■ **About this exercise**: Starting at the line below holding "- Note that" and stopping at the line holding "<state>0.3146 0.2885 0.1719", print every line exactly, both ends included, and leave the rest out.

====== Raw data

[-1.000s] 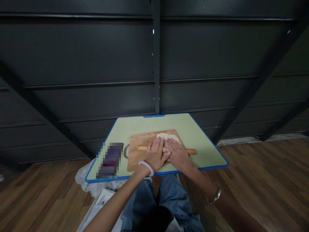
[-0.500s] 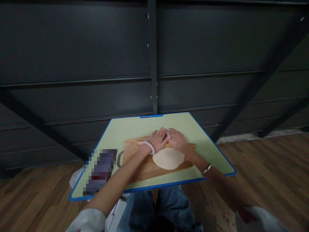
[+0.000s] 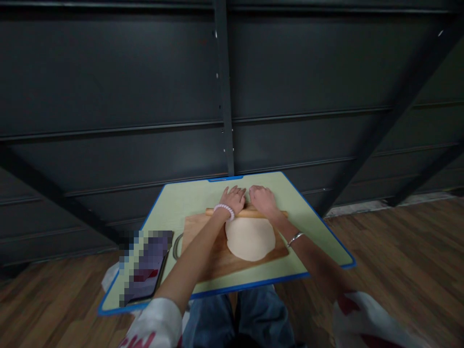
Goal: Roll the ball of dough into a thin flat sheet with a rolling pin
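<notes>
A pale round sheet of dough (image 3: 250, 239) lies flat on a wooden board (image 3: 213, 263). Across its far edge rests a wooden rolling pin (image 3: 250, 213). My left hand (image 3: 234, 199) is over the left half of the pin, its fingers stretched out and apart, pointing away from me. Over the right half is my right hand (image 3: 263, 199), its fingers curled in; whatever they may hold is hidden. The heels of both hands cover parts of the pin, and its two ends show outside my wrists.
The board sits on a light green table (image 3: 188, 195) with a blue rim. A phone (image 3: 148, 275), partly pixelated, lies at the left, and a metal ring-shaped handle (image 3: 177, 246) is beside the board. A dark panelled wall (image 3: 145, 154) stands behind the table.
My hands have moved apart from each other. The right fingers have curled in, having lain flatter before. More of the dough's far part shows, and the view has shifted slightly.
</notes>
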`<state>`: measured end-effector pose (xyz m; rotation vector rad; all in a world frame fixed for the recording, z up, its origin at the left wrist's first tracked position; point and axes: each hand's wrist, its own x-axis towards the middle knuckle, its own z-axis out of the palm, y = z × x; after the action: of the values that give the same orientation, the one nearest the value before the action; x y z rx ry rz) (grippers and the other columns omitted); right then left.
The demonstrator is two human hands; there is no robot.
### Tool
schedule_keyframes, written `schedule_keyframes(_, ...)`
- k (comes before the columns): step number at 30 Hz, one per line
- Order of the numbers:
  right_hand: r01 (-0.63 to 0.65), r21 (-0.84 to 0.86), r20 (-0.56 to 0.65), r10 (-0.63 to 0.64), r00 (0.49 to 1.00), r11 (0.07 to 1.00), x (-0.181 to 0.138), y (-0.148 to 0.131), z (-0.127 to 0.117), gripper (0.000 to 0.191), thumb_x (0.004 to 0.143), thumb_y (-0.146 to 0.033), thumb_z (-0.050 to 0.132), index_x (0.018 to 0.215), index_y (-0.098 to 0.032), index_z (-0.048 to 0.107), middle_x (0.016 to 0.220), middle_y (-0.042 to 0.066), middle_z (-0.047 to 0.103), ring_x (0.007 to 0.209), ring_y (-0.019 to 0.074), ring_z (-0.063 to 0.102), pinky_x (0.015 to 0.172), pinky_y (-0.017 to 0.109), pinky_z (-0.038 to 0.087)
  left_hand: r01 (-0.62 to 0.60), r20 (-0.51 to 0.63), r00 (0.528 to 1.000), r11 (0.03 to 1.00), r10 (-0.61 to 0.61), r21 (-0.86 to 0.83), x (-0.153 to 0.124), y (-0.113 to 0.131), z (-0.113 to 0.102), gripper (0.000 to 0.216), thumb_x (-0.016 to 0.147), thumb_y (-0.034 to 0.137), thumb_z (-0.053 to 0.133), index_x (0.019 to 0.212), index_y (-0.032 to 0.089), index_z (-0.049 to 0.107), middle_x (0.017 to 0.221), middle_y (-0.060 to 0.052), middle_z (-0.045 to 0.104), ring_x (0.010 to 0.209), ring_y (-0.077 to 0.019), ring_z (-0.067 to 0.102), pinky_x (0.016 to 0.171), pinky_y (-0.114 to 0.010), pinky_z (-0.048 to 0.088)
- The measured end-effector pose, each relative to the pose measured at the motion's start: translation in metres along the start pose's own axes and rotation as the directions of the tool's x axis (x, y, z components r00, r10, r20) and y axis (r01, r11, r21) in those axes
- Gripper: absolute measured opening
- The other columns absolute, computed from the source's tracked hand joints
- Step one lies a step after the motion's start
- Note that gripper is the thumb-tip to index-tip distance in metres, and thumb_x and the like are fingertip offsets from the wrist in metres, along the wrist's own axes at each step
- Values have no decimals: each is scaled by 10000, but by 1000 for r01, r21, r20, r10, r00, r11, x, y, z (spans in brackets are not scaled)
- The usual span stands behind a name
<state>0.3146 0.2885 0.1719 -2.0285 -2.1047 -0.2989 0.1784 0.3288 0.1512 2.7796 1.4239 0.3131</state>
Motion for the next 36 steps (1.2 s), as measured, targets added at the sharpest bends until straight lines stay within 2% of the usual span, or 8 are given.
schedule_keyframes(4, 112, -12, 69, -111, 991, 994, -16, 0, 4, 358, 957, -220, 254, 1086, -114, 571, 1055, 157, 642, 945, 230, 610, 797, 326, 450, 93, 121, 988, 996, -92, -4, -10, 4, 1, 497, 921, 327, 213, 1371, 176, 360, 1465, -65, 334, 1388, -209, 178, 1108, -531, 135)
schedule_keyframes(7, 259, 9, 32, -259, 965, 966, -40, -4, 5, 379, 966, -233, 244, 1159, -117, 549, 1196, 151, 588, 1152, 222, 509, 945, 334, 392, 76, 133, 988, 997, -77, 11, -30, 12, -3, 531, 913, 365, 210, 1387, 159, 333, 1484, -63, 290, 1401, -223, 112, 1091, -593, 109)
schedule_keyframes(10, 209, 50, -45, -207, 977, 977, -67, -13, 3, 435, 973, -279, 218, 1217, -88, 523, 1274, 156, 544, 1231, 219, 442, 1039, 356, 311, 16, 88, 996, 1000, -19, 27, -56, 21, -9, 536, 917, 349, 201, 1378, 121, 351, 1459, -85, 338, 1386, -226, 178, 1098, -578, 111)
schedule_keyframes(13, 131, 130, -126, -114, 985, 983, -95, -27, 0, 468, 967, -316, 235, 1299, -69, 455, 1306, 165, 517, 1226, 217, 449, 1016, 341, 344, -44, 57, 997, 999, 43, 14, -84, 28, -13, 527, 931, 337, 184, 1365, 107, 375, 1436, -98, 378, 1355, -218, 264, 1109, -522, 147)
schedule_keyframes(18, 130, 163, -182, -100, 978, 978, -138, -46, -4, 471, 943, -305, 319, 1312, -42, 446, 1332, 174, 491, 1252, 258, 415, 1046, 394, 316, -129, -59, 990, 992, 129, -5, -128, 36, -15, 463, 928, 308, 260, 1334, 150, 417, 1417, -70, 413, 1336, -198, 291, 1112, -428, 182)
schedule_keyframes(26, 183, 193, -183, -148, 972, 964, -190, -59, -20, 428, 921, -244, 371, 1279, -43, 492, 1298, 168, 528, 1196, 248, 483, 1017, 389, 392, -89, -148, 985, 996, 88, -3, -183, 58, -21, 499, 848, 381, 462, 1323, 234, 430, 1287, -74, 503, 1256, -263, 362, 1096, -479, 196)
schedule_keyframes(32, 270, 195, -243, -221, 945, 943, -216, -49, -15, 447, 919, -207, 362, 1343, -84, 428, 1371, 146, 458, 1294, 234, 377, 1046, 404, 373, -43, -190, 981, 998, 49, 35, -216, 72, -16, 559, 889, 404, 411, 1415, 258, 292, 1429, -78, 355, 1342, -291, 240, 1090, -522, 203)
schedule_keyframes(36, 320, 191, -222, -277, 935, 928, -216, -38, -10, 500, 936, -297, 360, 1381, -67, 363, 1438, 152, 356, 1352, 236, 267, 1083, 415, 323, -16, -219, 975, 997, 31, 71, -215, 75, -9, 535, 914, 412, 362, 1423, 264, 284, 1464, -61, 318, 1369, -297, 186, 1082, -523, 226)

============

■ **Written answer**:
- Note that gripper is the thumb-tip to index-tip distance in metres, and thumb_x and the like are fingertip offsets from the wrist in metres, along the wrist's own axes at each step
- Values have no decimals: each is scaled by 10000, but by 1000 for r01, r21, r20, r10, r00, r11, x, y, z (spans in brackets are not scaled)
- The usual span stands behind a name
<state>0.3146 0.2885 0.1719 -2.0285 -2.1047 -0.2989 0.1784 0.3288 0.1512 2.7796 1.4239 0.3131</state>

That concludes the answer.